Esa-Pekka Salonen’s set of the four Lutoslawski symphonies with the Los Angeles Philharmonic – now out at last in the U.S.  –  stands as one of the longest-gestating recorded cycles in the catalogue, spanning several technologies.  To give you some perspective, when the cycle began with the Symphony No. 3 in 1984, a public Internet was still a pipe dream, Lutoslawski was still alive, the Fourth Symphony had yet to be written, Salonen had just made his North American debut with the Third, and the label that released it on an LP was still known as CBS Masterworks. When the cycle was finally completed last December with the Symphony No. 1, Salonen had left the Phil three years before after 17 seasons at the helm, the Lutoslawski centennial was looming, and Sony Classical released the whole set as a download first in January before finally putting it out on two CDs in March. What a difference 28 years can make.

As if to prove that the long wait was worth it, the highlight of this set is the new performance of the neo-classical-flavored Symphony No. 1, which is every bit as alive, crackling, and stunningly played as I recall from the live performance.  Moreover, Sony’s engineers have captured it in razor-sharp detail and power, with plenty of reverberation.  It makes you wish that Salonen and the current Philharmonic had re-recorded the rest of the cycle in Disney Hall – especially when compared with the airless sound of the Symphony No. 3 in the Chandler Pavilion some 28 years before.  As such, this album is the only complete set of the symphonies that you can get in one package – and at the two-for-one price, variable sonics and all, it is a great way to experience the chronological evolution of a major composer in one fell swoop.

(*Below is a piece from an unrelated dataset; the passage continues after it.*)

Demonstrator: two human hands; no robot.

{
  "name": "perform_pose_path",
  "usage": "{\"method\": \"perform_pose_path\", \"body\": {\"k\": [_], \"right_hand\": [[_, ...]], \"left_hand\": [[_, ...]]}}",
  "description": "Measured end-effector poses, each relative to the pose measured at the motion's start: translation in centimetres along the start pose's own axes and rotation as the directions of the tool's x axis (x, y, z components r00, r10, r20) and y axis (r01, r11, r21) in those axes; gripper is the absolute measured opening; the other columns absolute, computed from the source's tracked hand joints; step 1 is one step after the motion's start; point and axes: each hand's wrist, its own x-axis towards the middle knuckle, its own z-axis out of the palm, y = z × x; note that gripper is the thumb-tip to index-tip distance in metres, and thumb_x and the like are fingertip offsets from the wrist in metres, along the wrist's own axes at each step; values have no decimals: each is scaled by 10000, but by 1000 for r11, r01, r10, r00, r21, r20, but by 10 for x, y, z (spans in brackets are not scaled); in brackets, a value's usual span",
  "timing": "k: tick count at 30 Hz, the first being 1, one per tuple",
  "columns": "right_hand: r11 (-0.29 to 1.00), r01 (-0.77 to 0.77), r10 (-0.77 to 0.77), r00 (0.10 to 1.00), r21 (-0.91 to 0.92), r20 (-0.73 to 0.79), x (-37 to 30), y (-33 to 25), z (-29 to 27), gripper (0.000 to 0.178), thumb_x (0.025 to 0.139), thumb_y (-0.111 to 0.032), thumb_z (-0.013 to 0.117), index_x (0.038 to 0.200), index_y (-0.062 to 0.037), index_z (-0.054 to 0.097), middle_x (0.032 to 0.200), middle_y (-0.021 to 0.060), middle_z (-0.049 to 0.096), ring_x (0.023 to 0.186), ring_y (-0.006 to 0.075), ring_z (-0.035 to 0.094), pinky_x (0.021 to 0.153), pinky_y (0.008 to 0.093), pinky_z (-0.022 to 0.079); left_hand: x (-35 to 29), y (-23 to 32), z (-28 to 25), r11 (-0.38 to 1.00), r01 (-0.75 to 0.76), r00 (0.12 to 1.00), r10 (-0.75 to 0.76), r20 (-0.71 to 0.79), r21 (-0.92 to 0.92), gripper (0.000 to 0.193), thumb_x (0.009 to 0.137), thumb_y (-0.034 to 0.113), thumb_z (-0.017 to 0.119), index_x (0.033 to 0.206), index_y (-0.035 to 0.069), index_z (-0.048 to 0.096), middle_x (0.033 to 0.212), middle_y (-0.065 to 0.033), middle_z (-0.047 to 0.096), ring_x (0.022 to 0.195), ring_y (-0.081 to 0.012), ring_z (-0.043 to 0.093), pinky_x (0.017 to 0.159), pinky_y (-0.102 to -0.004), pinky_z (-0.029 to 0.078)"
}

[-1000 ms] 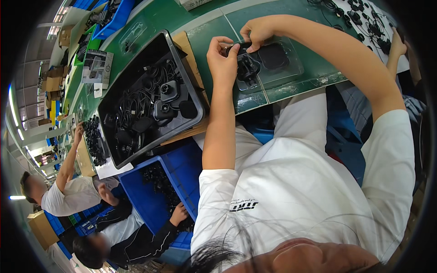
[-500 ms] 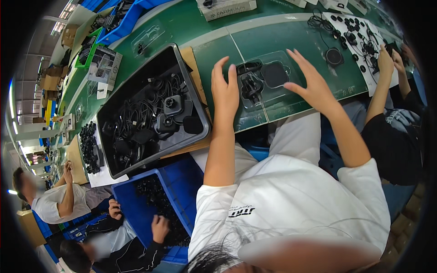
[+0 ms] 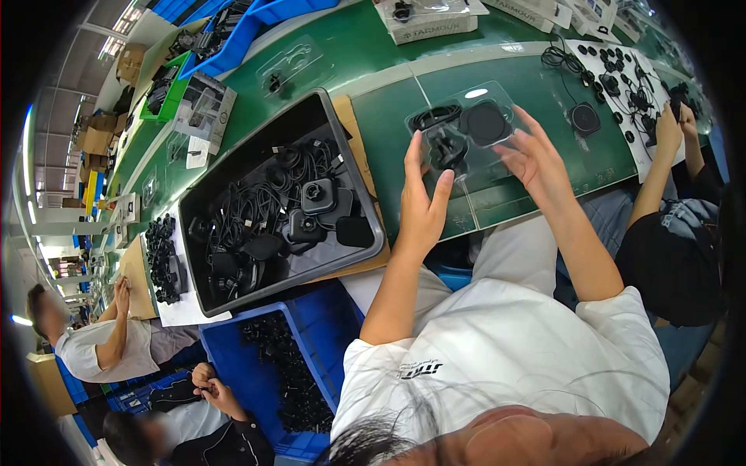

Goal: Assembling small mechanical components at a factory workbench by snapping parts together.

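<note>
A clear plastic blister tray (image 3: 497, 92) is between my hands above the green bench, tilted slightly. In it are a round-cornered black pad (image 3: 486, 123), a coiled black cable (image 3: 435, 117) and a black mount-like part (image 3: 447, 149). My left hand (image 3: 423, 198) grips the tray's left edge, fingers along the side and thumb near the lower corner. At the right edge, my right hand (image 3: 536, 163) has its fingers bent round the rim; its thumb side is slightly blurred.
To my left stands a black bin (image 3: 268, 233) of cables and camera-like parts. Below it is a blue crate (image 3: 303, 311) with small black pieces. A round black puck (image 3: 584, 119) lies at right. White boxes (image 3: 431, 23) line the far side. Co-workers sit on both sides.
Both hands have closed in from hovering apart on either side of the tray to its edges. The tray has tilted up off the bench. The view has shifted slightly.
</note>
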Motion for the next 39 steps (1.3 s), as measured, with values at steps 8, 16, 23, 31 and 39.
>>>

The Los Angeles Chamber Orchestra was once a prolific recording orchestra under Gerard Schwarz in the 1980s, but after Schwarz took his busy recording agenda with him to the Seattle Symphony, the LACO’s output shrank to virtually nothing.  Though Jeffrey Kahane has been maintaining the ensemble’s high standards for 16 seasons now, the world by and large doesn’t know it; only two recordings backing up violinist Hilary Hahn and counter-tenor Brian Asawa, plus a 40th anniversary album, have been released in all that time.

Now there is another in which Kahane and the LACO are again playing mostly a supporting role, and a historically significant one at that.  With the demand high for any scrap of tape that might have captured the voice of the late, universally revered mezzo-soprano Lorraine Hunt Lieberson, the Yarlung label got permission to issue a 2003 performance of J.S. Bach’s Cantata BWV 199 Mein herze schwimmt im Blut. As with virtually everything Lieberson touched, this is a poignant, throbbing, leave-everything-on-the-field performance, the mezzo-soprano perhaps consciously relating the text’s plea for redemption from the pain of the human condition with her own struggles.

There is also a prelude in the form of Bach’s Brandenburg Concerto No. 4 from 2011 in which the LACO (minus Kahane) is permitted to shine on its own – and shine it does in a smart, mobile, graceful performance unbeholden to period-performance orthodoxies. The sound is warm and natural under the live conditions in Royce Hall, but alas, there is only 42 minutes of music on the disc, which would have been short weight even in the LP era.